PROBLEM TO WORK ON: In how many lines of the records below does the word "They" appear? Answer with the number alone.

[Entries taken from a collection]
────────────────────────────────────────

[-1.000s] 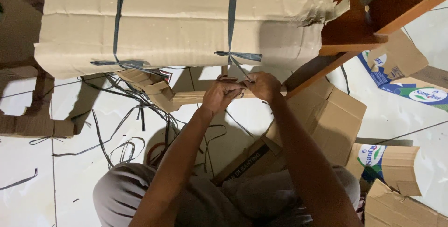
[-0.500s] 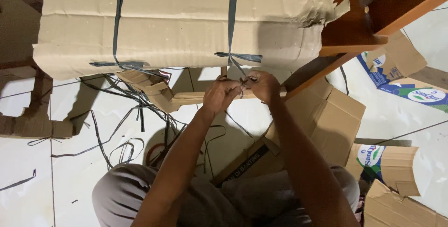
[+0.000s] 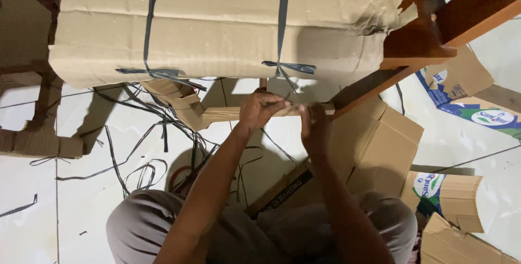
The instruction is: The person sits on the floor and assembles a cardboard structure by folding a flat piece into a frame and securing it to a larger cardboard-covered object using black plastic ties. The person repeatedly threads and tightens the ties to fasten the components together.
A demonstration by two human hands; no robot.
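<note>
Holding a dark strap end (image 3: 287,82) that hangs from the knot (image 3: 279,67) on the big cardboard bundle (image 3: 217,25), both hands meet just below the bundle's front edge.

- Left hand (image 3: 261,109): fingers curled, grip pressed together; it appears to pinch the thin strap end, though the strap is too fine to confirm at the fingertips. Knuckles lie over a folded cardboard strip (image 3: 222,115).
- Right hand (image 3: 313,123): fingers bunched close beside the left, grip pressed together; cannot tell what, if anything, sits between the fingertips.
- Bundle: wide, flattened cardboard, bound by 2 dark straps; the 2nd strap (image 3: 152,20) runs down the left part and ends in its own knot at the lower edge. Top right corner is torn.
- Folded cardboard strip: lies horizontally under the bundle's edge, from a crumpled stack of folds on the left toward the hands.
- Floor (image 3: 32,215): pale tiles, with loose dark strap offcuts (image 3: 135,150) tangled left of the arms.
- Brown wooden furniture frame (image 3: 434,36): upper right, touching the bundle's torn corner.
- Open cardboard box (image 3: 380,144): just right of the right forearm.
- Flattened printed cartons (image 3: 472,106): far right, on the floor.
- Person's knees in grey trousers (image 3: 141,226) at the bottom edge.
</note>
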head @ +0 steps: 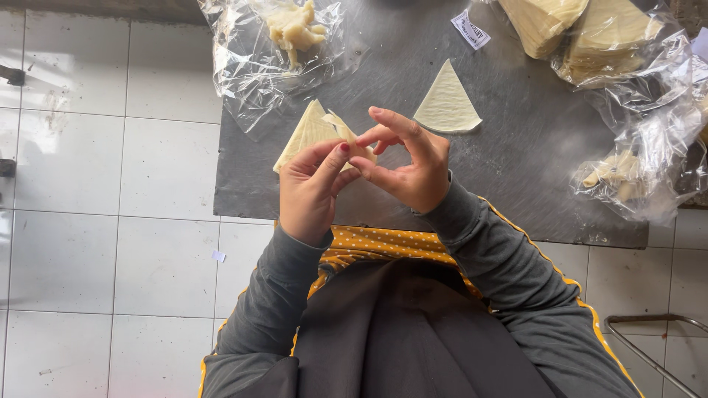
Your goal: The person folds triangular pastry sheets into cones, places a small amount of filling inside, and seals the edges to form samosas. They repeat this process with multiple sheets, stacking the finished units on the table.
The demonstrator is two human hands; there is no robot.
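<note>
Pinched between left hand (310,188) and right hand (409,166): a pale triangular pastry sheet (313,133), half folded, held just above the near edge of the grey metal table (516,169). Farther right, flat on the table, another triangular sheet (446,103) (well apart). Far right, stacked sheets in clear plastic (590,33).

L hand (310,188) & R hand (409,166) pinching, fingertips touching.

pale cream dough sheet (313,133), grey metal table (516,169), mustard polka-dot cloth (376,243)
</note>
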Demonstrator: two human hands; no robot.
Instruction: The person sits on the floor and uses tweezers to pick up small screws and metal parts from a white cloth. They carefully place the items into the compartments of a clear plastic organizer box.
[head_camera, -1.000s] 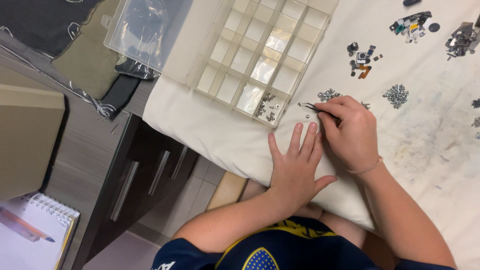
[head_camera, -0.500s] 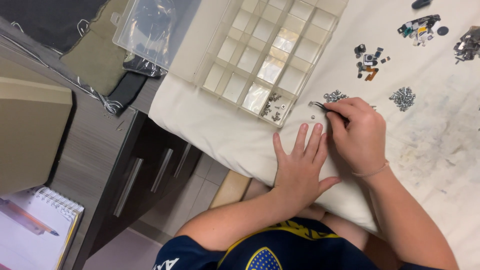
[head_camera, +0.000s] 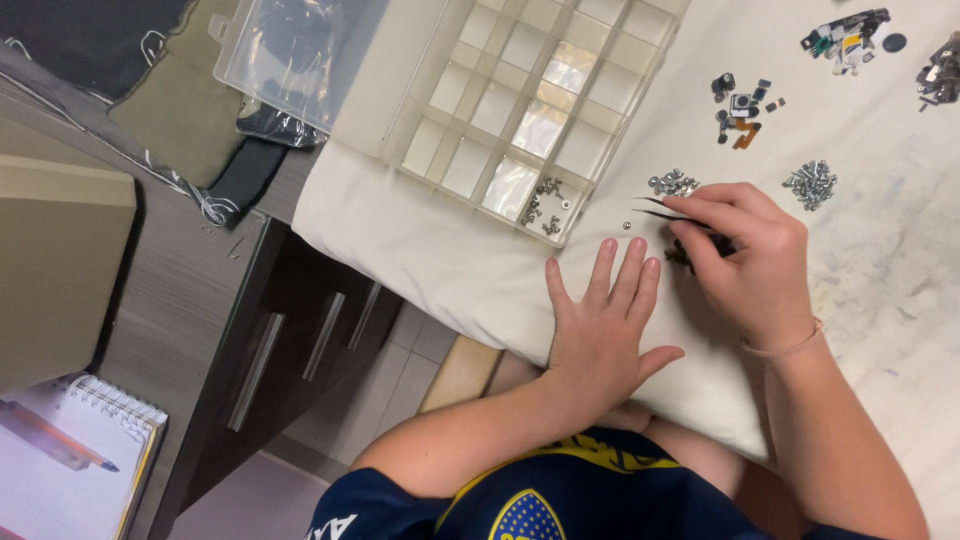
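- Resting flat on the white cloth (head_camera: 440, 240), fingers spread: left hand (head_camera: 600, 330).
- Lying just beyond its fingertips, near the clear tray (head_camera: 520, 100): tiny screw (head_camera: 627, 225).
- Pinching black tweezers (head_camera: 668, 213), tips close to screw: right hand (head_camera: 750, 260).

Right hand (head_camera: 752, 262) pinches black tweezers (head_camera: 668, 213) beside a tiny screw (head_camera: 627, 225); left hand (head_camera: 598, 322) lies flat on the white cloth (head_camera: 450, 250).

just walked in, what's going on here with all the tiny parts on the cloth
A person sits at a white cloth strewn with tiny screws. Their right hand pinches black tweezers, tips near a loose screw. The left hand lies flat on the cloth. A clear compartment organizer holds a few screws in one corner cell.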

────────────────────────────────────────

SOLUTION TO THE EXERCISE: 2